• EXERCISE GOAL
Establish how many lines of the material below contain the string "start". Return that number by itself.

• GIVEN INFORMATION
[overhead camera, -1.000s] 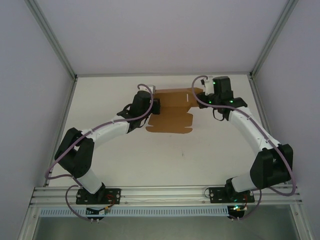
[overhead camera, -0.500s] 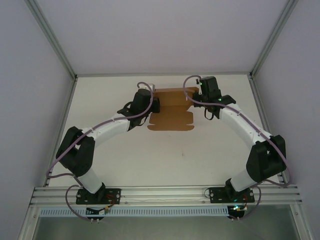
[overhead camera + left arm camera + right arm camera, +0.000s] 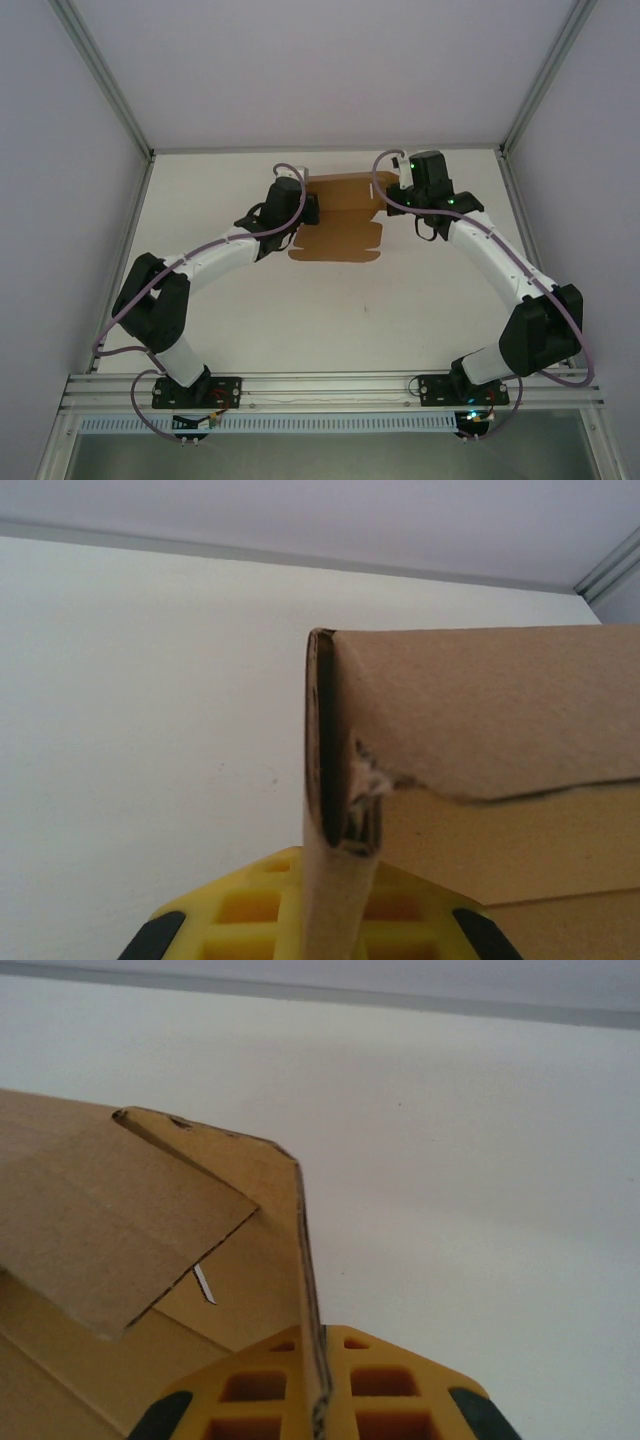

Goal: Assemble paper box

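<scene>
box (image 3: 338, 228) sits by the tabletop (image 3: 420, 310) far edge, roughly mid-width, between the two arms. left gripper (image 3: 335, 905) clamped tight on the box's left end flap; flap stands upright in the jaws, frayed at the fold. right gripper (image 3: 315, 1395) clamped on the right end flap, its thin edge upright between the fingers. near panel lies flat on the tabletop, far panel folded over
</scene>
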Tool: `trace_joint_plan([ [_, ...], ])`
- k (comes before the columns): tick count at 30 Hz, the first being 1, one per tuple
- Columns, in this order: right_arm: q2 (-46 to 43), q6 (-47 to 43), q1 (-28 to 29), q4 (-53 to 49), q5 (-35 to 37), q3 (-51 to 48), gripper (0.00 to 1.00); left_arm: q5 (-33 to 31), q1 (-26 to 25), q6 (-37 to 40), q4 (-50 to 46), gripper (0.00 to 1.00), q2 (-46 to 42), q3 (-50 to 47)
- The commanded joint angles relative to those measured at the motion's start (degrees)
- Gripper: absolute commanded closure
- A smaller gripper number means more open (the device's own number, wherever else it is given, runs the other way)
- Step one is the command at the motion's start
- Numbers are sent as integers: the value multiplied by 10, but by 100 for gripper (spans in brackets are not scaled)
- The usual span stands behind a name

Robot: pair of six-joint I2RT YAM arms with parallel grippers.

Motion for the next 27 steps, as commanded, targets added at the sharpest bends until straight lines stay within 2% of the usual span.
trace_joint_plan([
  [1,4,4,5,11,-33,-1,100,32,-5,-10,30,100,-5,20],
  [5,13,23,10,2,22,9,100,36,-5,-12,31,100,-8,20],
  [13,81,55,57,-65,238,60,100,39,-8,-14,31,100,-7,24],
  [16,103,82,58,-88,293,75,100,38,-9,-15,29,100,-8,26],
  [20,110,97,58,-88,307,80,100,36,-9,-15,28,100,-11,24],
  [27,106,106,59,-68,251,76,100,35,-11,-17,32,100,-10,22],
])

• RESPONSE TO THIS EXERCISE
2